**AIM OF THE EXERCISE**
Extract the data exactly, missing nothing.

★ ★ ★ ★

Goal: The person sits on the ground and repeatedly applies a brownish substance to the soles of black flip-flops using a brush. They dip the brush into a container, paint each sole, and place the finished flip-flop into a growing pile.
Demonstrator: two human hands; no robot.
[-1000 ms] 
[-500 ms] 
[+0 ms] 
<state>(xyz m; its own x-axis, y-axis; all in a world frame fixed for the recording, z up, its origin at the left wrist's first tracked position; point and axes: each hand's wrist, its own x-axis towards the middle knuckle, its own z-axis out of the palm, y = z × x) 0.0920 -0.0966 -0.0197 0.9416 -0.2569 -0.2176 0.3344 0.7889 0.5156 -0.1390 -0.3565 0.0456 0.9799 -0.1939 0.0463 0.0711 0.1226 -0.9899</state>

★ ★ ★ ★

**RESPONSE TO THE EXERCISE**
Goal: The person sits on the ground and repeatedly applies a brownish substance to the soles of black flip-flops using a brush. They dip the brush into a container, paint each sole, and place the finished flip-flop into a growing pile.
Demonstrator: two human hands; no robot.
[-1000 ms] 
[-500 ms] 
[+0 ms] 
<state>(xyz m; its own x-axis, y-axis; all in a world frame fixed for the recording, z up, its origin at the left wrist's first tracked position; point and axes: each hand's wrist, its own x-axis towards the middle knuckle, its own z-axis out of the palm, y = z × x) 0.0920 -0.0966 -0.0197 0.9416 -0.2569 -0.2176 0.3344 0.7889 0.5156 -0.1390 -0.3565 0.0456 0.9799 -0.1939 0.0463 0.0711 0.1226 -0.9899</state>

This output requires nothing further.